The Serbs celebrate Christmas (Serbian: Божић, Božić) -diminutive form of the word bog, meaning 'god') for three consecutive days, beginning with Christmas Day. The Serbian Orthodox Church uses the traditional Julian Calendar, as per which Christmas Day (December 25) falls currently on January 7 of the Gregorian Calendar. This day is called by Serbs the first day of Christmas, and the following two are accordingly called the second, and the third day of Christmas. During this festive time, one is to greet another person with "Christ is Born," which should be responded to with "Truly He is Born."

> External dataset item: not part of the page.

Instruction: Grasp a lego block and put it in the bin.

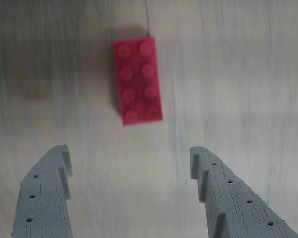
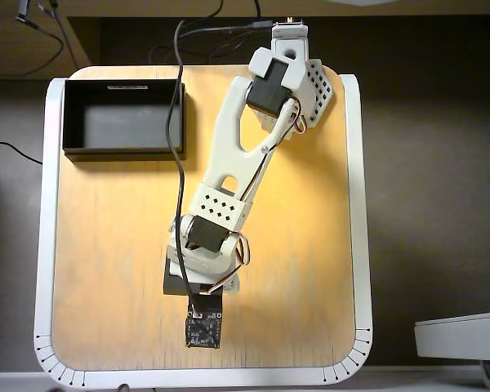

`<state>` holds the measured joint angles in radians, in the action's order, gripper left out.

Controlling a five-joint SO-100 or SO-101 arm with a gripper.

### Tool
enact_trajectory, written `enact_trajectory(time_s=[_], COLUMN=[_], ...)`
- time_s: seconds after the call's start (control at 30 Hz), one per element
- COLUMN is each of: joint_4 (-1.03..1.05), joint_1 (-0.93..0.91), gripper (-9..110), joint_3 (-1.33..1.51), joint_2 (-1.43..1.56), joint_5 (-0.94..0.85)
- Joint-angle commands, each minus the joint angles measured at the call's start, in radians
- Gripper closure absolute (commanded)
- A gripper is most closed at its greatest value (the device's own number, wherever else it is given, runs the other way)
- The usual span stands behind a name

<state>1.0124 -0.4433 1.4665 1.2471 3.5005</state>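
The red lego block (image 1: 138, 82) lies flat on the pale wood surface, studs up, in the upper middle of the wrist view. My gripper (image 1: 131, 158) is open and empty. Its two grey fingers (image 1: 44, 198) stand wide apart at the bottom of that view, short of the block and not touching it. In the overhead view the arm (image 2: 229, 180) reaches down over the table's lower middle and hides the block and the fingertips. The black bin (image 2: 122, 150) sits empty at the table's top left corner, far from the gripper.
The wooden table (image 2: 310, 245) has a white raised rim. A black cable (image 2: 176, 122) runs from the top edge past the bin's right side to the wrist. The arm's base (image 2: 290, 61) stands at the top edge.
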Motion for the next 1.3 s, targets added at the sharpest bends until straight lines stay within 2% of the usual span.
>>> enact_trajectory(time_s=[0.0, 1.27], joint_4=[-0.069, -0.155], joint_1=[-0.017, 0.005], gripper=[77, 77], joint_3=[-0.152, -0.181], joint_2=[0.014, -0.112], joint_5=[0.006, 0.002])
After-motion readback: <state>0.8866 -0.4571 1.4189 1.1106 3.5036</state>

This holiday surpasses all the other celebrated by Serbs, with respect to the diversity of applied folk customs and rituals. These may vary from region to region, some of them having modern versions adapted to the contemporary way of living. The ideal environment to carry them out fully is the traditional multi-generation country household. In the morning of Christmas Eve a Serbian Badnjak Oak (sacred tree) is felled, and a log cut from it is in the evening ceremoniously put on the domestic fire. A bundle of straw is taken into the house and spread over the floor. The dinner on this day is festive, copious and diverse in foods, although it is prepared in accordance with the rules of fasting. Groups of young people go from house to house of their village or neighborhood, congratulating the holiday, singing, and making performances; this continues through the next three days.
On Christmas Day, the celebration is announced at dawn by church bells and by shooting. A big importance is given to the first visit a family receives that day. People expect that it will summon prosperity and well-being for their household in the ensuing year; this visit is often pre-arranged. Christmas dinner is the most celebratory meal a family has during a year. A special, festive loaf of bread is baked for this occasion. The main course is roast pork which they cook whole by rotating it impaled on a wooden spit close to an open fire. It is not a part of Serbian traditions to exchange gifts during Christmas. Gift giving is, nevertheless, connected with the holiday, being traditionally done on the three consecutive Sundays that immediately precede it. Children, women, and men, respectively, are the set gift-givers on these three days. Closely related to Christmas is New Year's Day by the Julian calendar (January 14 on the Gregorian calendar), whose traditional folk name is Little Christmas.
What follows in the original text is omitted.